About 100 people attended the Huntley Unit District 158 school board meeting Thursday in support of not requiring students to wear masks in classes for the upcoming academic year regardless of whether they've been vaccinated against COVID-19.

While no discussion of the plan for returning students to classes this fall was on the board's agenda, dozens of parents came to express their views on the matter, urging local officials to make wearing masks optional for all learners.

Some said they do not want their children vaccinated and expressed fears of their students facing "discrimination" or "segregation" at the hands of the district, and vaccinated children receiving preferential treatment.

Superintendent Scott Rowe assured those in attendance no decision on masking has been made, and so far, there is no intent to separate vaccinated students from the unvaccinated at school, or to educate either group any differently from the other at any grade level.

The district is awaiting clarifications from the Illinois State Board of Education on its guidance for schools, in particular, how learning in classes such as band and choir should take place.

"As soon as that decision is made, we will be discussing that in a public forum such as this. We still need information from (the ISBE) before we are prepared and ready to make a decision of that magnitude," Rowe said.

Still, the guidance released last week by the U.S. Centers for Disease Control and Prevention and the Illinois Department of Public Health "underscores the impact of vaccinations on our ability to return to normalcy in our classrooms," Rowe said in an update Monday to parents.

One seventh-grader at Marlowe Middle School told the school board she doesn't plan to get a vaccine.

"The children and families that are concerned should wear masks, but the families and children who aren't shouldn't be forced to," she said.

She was one of at least two students who spoke out against wearing masks for the upcoming year. During the public comment section, about half a dozen parents displayed large pictures of other elementary students showing them holding signs with quotes about why they dislike wearing masks in school.

Some of the written student messages mentioned how it is difficult to breathe in masks and they make the wearer feel dirty and hot.
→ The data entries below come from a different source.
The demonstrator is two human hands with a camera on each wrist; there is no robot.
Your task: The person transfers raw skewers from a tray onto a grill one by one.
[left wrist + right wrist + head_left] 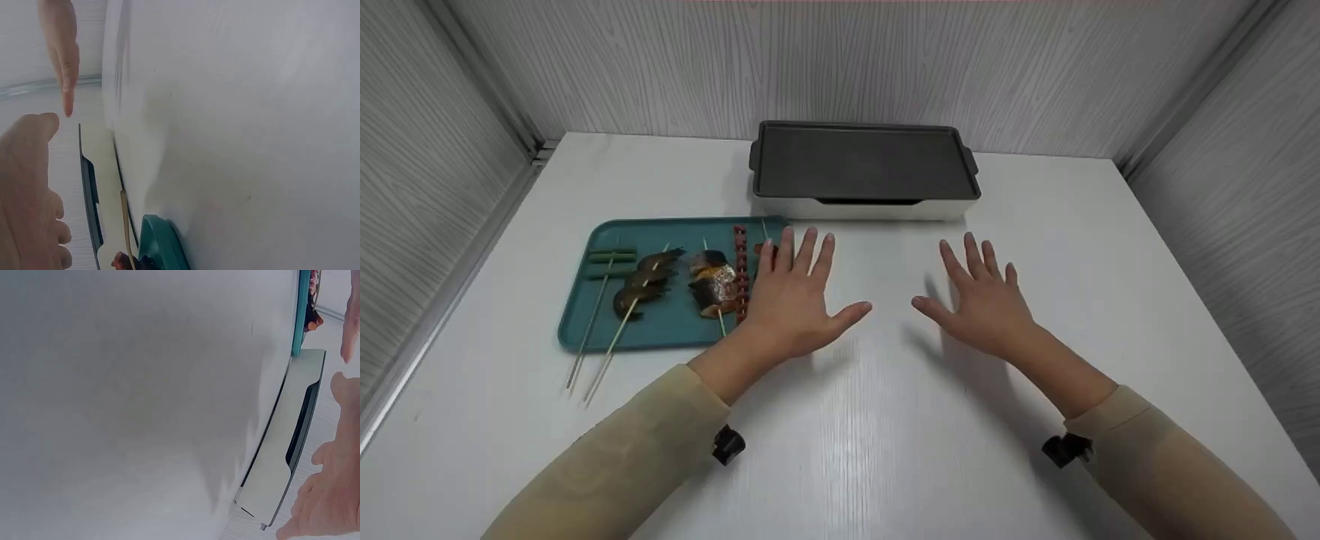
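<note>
Past near sleeves [622,450], with left hand [795,304] and right hand [988,311] spread and empty, could totally snag skewers [645,277] overhanging the left-side tray [667,330] by sweeping left too low.

Holds the right hand [337,486] at the right edge, with thumb pointing up, just below the fingertips of the left hand [353,318] and apart from them. Faces a grill [274,444] on the white table [140,410], with a teal tray [301,315] near its upper end, bearing food [312,322].
</note>
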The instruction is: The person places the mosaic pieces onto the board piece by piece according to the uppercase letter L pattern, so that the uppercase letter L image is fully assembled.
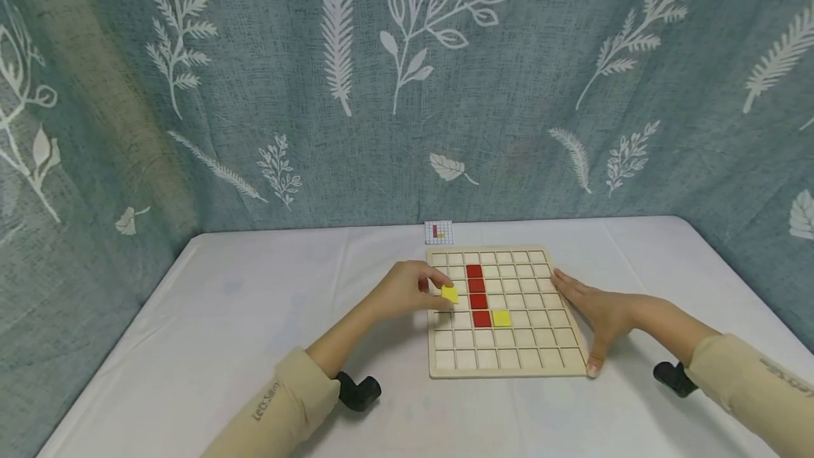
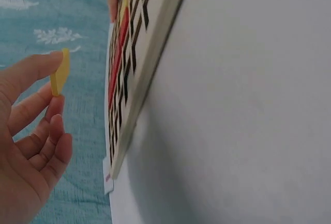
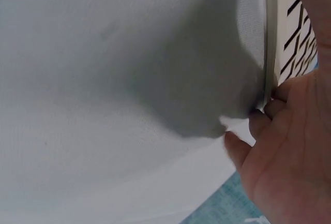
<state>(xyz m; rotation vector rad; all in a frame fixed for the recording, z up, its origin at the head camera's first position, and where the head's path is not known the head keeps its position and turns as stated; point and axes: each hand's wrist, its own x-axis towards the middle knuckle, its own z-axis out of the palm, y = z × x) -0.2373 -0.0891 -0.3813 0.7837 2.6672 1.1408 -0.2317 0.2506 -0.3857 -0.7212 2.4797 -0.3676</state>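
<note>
My left hand (image 1: 407, 287) pinches a yellow square tile (image 1: 449, 294) between thumb and fingers, over the left part of a wooden grid board (image 1: 509, 372). In the left wrist view the same yellow tile (image 2: 60, 73) is held on edge, apart from the board. A column of red tiles (image 1: 477, 286) lies in the grid, and another yellow tile (image 1: 502, 318) sits right of the lowest red one. My right hand (image 1: 600, 313) rests along the board's right edge with fingers spread; the right wrist view shows its fingertips (image 3: 258, 123) touching that edge.
A small card (image 1: 439, 232) printed with a grid and coloured squares lies behind the board. White cloth (image 1: 286, 281) covers the table, and a patterned blue-green curtain (image 1: 381, 161) hangs behind it. Black wrist devices (image 1: 360, 393) are by both sleeves.
</note>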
One man in attendance, Val Petkov, wore a shirt that said "I identify as vaccinated," and others also indicated they were skeptical of the COVID-19 vaccine.

"Now that the meetings have returned to a traditional manner, I expect school to also return in a traditional manner," resident Kari Cross told the board. " ... My kids will not bring or wear masks. They can send them home daily for all I care. ... Our kids didn't just make sacrifices this last year. You all sacrificed them."